[What needs to be done]: Extract, unchanged, each line of the listing below from its first line through the line that contains "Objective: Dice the", inclusive, and nothing else.
:::
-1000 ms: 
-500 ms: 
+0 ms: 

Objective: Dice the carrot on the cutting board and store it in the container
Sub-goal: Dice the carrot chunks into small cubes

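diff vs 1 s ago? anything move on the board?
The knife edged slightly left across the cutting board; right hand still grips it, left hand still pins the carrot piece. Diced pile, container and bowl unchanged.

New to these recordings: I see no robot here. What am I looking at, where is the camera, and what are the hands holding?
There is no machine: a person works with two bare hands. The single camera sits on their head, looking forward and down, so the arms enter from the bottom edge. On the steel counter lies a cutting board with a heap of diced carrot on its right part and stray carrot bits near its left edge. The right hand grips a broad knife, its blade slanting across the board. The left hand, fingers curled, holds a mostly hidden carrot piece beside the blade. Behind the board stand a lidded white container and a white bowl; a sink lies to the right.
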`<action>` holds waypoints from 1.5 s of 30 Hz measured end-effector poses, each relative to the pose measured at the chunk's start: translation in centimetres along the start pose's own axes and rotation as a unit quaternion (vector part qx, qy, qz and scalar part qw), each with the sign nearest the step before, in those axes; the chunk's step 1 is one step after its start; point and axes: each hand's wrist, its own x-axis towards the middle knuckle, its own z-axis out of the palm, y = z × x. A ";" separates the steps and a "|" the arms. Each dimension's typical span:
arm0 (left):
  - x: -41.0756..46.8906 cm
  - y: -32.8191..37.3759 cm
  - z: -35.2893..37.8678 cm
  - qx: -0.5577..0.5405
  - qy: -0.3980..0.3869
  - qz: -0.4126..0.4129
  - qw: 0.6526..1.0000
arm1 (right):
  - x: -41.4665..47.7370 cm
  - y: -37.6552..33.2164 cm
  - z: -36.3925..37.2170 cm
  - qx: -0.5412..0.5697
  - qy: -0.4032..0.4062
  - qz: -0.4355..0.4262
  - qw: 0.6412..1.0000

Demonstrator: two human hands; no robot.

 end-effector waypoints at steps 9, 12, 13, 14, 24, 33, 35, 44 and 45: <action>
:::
[Output]:
-1000 ms: 
-500 ms: 
+0 ms: 

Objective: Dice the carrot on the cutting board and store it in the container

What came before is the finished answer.